# PROBLEM TO SOLVE
I need the lines below from the one with "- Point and" down to the one with "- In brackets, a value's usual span" reproduced exactly, both ends included, and nothing else.
-------- PROVIDED RECORDS
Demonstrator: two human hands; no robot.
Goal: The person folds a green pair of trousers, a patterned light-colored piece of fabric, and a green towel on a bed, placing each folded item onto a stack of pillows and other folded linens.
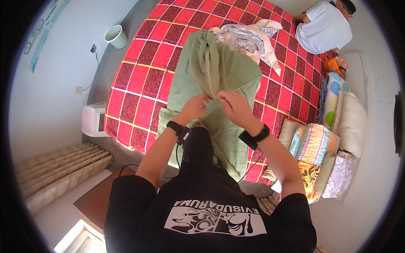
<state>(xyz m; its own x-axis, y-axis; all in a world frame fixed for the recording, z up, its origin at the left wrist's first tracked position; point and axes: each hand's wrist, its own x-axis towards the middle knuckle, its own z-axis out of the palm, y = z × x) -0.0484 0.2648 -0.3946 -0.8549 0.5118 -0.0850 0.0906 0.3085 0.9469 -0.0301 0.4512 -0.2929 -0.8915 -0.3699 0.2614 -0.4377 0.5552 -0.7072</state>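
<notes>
A green cloth [183, 72] lies spread over the checked red bedspread [139, 79], with a gathered, folded part on top of it. My left hand [193, 107] and my right hand [234, 106] meet near its middle, their fingers pinching the edge of the gathered part. The fingertips are slightly blurred and partly hidden by the fabric. Both wrists wear black bands with small devices. Beyond the green cloth, a crumpled patterned cloth in pale pink and grey [250, 38] rests on the bed. The lower part of the green cloth reaches around my knee.
Folded textiles [316, 142] and pillows [352, 123] are stacked along the right side, near an orange bag [336, 66]. A person in a white shirt [326, 28] sits at the far right corner. At the left are a bucket [116, 37], a pink-white box [94, 120] and a radiator.
</notes>
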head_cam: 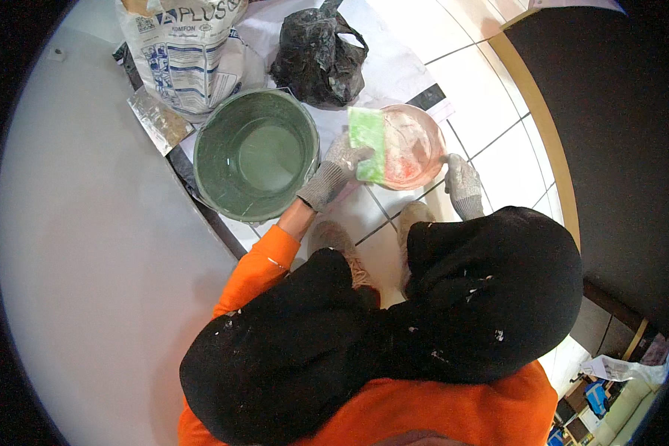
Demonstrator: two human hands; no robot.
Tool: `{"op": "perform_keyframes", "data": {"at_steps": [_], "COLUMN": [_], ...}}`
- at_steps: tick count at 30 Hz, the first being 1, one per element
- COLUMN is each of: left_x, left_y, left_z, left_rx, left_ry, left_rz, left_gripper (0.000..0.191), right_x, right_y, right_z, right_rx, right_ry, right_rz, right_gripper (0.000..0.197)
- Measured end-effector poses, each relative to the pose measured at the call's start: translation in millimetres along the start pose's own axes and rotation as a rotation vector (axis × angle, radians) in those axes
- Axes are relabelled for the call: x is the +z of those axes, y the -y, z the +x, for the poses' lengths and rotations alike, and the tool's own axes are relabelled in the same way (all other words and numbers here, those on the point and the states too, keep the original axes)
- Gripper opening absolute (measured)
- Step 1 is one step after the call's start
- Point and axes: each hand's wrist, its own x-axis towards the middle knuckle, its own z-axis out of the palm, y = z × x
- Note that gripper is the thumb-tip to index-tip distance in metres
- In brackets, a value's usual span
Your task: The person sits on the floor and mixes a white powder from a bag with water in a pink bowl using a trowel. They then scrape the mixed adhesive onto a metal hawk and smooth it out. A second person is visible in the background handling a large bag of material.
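My left hand [343, 159], in a grey knit glove, grips a flat green rectangular sponge [366, 136] smeared with white residue. The sponge covers the left edge of a shallow pink plastic bowl [415, 145]. Pale, powdery residue coats the inside of this bowl. My gloved right hand [463, 181] holds the bowl's right rim, with the fingers partly hidden. Just left of my left wrist stands a large dark green bucket [212, 184] with some liquid at its bottom.
A printed sack [187, 67] leans behind the bucket, near a stained flat plate [159, 120]. A knotted black plastic bag [318, 61] sits on a white sheet [390, 61]. White tiles [379, 203] lie underfoot. A pale wall [89, 223] bounds the left, a dark panel [607, 139] the right.
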Motion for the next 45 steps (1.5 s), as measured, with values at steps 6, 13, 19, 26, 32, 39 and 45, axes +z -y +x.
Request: {"op": "perform_keyframes", "data": {"at_steps": [6, 13, 19, 26, 32, 39, 45], "left_x": [-9.5, -41.8, -51.4, -3.4, 24.2, 2.1, -19.1], "left_y": [38.9, 65.4, 78.7, 53.7, 59.2, 68.2, 38.6], "left_z": [30.2, 37.8, 23.7, 7.8, -8.6, 5.5, 14.3], "left_rx": [0.216, 0.195, 0.276, 0.621, 0.533, 0.527, 0.522], "left_ry": [-0.384, -0.573, -0.393, -0.381, -0.105, 0.063, 0.296], "left_rz": [0.498, 0.725, 0.693, 1.374, 1.452, 1.34, 1.23], "left_gripper": [0.063, 0.089, 0.088, 0.081, 0.073, 0.048, 0.058], "right_x": [-16.5, -11.7, -44.8, -88.6, -109.7, -111.5, -102.3], "right_y": [-36.8, -75.6, -69.5, -40.4, 21.4, 34.0, 59.1], "right_z": [11.3, 45.1, 57.0, 44.5, 19.4, 13.8, 12.1], "right_rx": [0.004, -0.107, -0.034, -0.129, -0.357, -0.451, -0.5], "right_ry": [-0.224, -0.115, -0.027, 0.04, 0.26, 0.31, 0.332], "right_rz": [-0.14, 0.129, 0.159, -0.325, -0.778, -0.831, -1.016], "right_gripper": [0.062, 0.059, 0.06, 0.07, 0.066, 0.055, 0.045]}}
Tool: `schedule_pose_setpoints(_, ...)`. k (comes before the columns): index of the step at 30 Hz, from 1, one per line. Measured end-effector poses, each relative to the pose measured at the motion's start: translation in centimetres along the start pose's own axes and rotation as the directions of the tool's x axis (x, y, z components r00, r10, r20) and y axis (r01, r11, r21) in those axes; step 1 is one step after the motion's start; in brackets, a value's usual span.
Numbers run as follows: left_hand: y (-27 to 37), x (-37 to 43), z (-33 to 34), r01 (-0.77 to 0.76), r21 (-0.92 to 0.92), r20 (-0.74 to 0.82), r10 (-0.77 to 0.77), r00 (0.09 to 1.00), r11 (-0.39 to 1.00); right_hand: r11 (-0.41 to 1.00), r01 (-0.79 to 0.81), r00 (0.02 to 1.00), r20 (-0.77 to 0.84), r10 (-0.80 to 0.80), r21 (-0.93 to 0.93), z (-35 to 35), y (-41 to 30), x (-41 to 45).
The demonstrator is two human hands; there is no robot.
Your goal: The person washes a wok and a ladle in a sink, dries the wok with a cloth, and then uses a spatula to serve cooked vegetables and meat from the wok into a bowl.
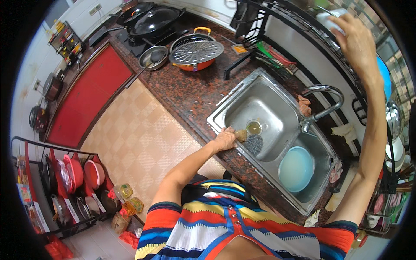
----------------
# TASK OUTPUT
- Point and axes: each hand's wrist, its own x-axis towards the middle knuckle, its own z-axis out of the palm, y = z × x
- Note that gripper is the thumb-tip to index-tip distance in metres
- In brackets, a value's usual span

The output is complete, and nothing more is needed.